• Exercise goal: Which lines below contain the word "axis"? Copy each one.

• Given information:
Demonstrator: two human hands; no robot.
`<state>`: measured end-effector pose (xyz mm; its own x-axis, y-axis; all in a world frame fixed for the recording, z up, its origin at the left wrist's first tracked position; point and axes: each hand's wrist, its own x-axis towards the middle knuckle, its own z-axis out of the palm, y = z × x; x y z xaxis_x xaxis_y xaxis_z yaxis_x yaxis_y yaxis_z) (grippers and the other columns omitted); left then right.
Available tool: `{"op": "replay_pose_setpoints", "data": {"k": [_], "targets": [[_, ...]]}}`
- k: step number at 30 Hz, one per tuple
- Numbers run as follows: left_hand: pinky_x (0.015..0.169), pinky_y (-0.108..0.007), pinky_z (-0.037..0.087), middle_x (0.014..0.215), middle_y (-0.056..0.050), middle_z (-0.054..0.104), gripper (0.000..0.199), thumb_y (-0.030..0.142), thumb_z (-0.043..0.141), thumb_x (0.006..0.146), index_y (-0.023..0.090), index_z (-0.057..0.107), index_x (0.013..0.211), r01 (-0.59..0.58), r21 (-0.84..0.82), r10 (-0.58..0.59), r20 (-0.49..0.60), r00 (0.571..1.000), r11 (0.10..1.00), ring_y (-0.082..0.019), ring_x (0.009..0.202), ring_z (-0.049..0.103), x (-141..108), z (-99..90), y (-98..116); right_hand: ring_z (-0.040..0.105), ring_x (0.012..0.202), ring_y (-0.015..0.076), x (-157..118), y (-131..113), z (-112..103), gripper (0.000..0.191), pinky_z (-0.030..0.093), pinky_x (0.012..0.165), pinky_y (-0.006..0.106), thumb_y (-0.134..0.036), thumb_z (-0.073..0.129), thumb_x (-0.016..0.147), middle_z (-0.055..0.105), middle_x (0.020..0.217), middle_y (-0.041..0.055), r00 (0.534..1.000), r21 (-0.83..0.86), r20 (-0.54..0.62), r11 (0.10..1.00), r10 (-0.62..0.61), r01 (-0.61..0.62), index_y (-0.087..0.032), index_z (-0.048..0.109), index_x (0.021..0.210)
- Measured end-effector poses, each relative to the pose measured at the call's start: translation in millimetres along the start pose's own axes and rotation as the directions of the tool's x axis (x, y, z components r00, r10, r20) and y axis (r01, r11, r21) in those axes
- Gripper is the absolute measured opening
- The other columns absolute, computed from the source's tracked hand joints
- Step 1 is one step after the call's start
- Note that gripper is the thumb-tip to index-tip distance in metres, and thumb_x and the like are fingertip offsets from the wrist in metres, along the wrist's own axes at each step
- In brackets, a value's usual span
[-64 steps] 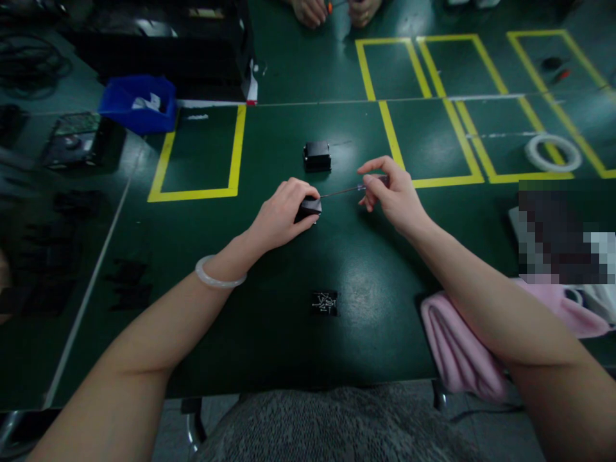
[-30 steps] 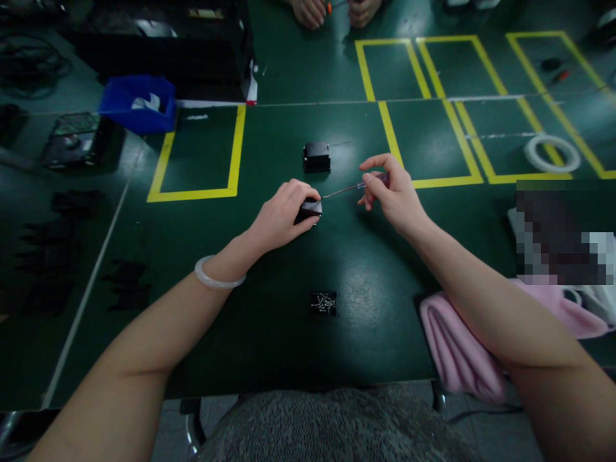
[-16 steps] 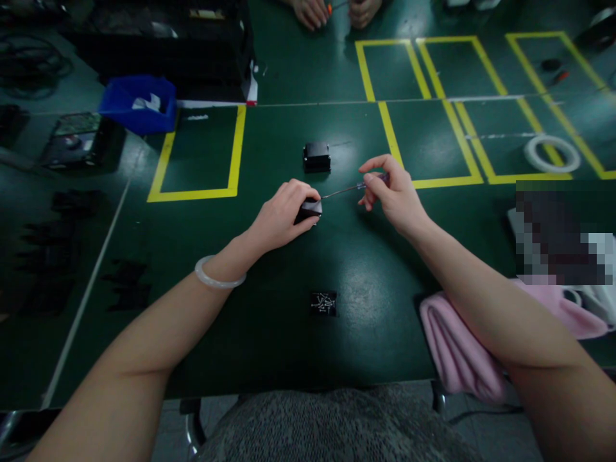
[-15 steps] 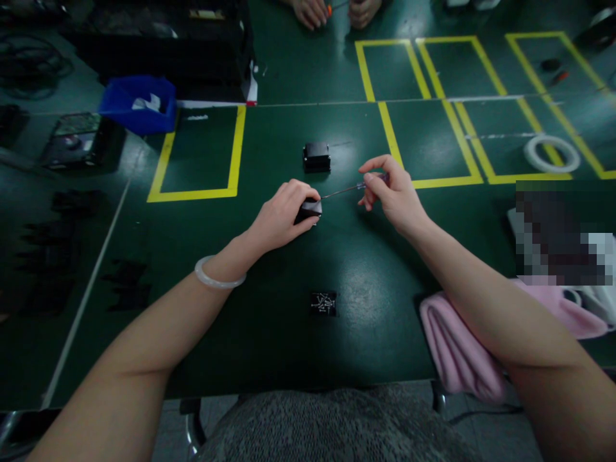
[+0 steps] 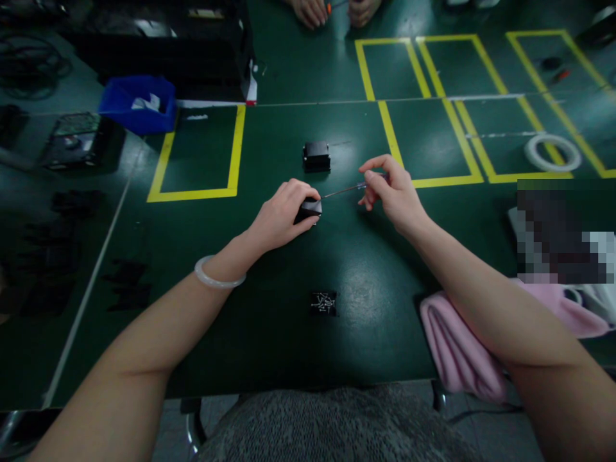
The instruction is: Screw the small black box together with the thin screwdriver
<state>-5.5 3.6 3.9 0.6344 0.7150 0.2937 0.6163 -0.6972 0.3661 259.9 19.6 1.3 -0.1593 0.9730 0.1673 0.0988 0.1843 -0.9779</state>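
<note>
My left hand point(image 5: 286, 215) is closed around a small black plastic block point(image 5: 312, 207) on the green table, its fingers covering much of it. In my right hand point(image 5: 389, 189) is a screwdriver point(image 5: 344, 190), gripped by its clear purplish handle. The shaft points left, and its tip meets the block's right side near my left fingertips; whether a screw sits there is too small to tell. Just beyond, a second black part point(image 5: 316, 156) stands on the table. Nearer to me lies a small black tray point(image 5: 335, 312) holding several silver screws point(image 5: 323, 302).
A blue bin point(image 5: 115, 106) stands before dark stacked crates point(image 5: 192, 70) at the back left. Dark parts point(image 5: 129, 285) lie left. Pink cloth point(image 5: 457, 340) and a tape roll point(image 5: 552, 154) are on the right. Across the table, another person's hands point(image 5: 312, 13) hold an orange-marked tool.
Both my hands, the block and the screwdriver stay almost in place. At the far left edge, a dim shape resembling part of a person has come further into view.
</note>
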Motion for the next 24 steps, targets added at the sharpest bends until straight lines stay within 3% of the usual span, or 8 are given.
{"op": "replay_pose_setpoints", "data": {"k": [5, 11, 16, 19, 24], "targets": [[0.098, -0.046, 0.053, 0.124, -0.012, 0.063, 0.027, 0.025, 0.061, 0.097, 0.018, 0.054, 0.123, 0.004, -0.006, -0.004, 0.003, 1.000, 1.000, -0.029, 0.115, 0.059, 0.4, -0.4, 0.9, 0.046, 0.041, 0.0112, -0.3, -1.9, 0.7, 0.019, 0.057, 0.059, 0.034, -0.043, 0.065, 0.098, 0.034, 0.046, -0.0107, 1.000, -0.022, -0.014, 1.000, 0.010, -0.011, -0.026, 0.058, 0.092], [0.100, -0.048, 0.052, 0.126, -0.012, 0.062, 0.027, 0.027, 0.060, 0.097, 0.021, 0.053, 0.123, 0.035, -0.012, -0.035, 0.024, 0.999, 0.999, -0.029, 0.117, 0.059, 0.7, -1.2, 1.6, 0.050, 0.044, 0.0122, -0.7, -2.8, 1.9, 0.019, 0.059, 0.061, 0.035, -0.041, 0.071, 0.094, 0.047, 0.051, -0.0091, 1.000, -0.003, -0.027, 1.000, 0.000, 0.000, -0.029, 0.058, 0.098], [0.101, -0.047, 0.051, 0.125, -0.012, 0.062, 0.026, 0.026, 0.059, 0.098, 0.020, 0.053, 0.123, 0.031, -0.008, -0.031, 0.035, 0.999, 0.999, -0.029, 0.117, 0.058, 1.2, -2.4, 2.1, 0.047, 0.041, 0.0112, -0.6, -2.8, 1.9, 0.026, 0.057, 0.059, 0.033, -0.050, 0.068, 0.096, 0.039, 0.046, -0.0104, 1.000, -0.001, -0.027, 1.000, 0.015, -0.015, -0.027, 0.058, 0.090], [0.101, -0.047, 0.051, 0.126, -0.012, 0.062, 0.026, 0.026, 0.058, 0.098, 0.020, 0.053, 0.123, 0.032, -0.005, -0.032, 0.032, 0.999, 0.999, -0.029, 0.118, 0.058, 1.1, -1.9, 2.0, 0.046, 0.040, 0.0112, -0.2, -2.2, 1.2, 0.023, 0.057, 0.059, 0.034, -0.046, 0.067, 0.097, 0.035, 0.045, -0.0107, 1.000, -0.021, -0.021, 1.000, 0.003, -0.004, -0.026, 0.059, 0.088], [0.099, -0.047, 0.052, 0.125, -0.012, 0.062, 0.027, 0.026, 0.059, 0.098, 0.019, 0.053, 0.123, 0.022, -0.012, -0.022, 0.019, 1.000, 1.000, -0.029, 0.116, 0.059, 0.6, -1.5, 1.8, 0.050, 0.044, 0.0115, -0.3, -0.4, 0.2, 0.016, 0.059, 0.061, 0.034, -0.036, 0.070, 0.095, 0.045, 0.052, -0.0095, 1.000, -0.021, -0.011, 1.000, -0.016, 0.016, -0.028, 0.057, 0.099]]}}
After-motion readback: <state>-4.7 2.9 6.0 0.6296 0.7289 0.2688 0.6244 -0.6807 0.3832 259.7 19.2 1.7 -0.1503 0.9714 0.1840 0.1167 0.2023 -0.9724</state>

• Response box:
`<state>`: measured end-effector pose (xyz mm; its own x-axis, y-axis; all in a world frame fixed for the recording, z up, its origin at the left wrist's first tracked position; point and axes: each hand's wrist, its own x-axis towards the middle knuckle, its own z-axis out of the palm, y = z × x; x y z xaxis_x xaxis_y xaxis_z yaxis_x yaxis_y yaxis_z) (grippers and the other columns omitted); left then right.
- Measured end-effector poses, each relative to the pose measured at the call's start: translation in millimetres along the start pose's own axes and rotation as the directions of the tool's x axis (x, y, z components r00, r10, r20) and y axis (r01, r11, r21) in those axes

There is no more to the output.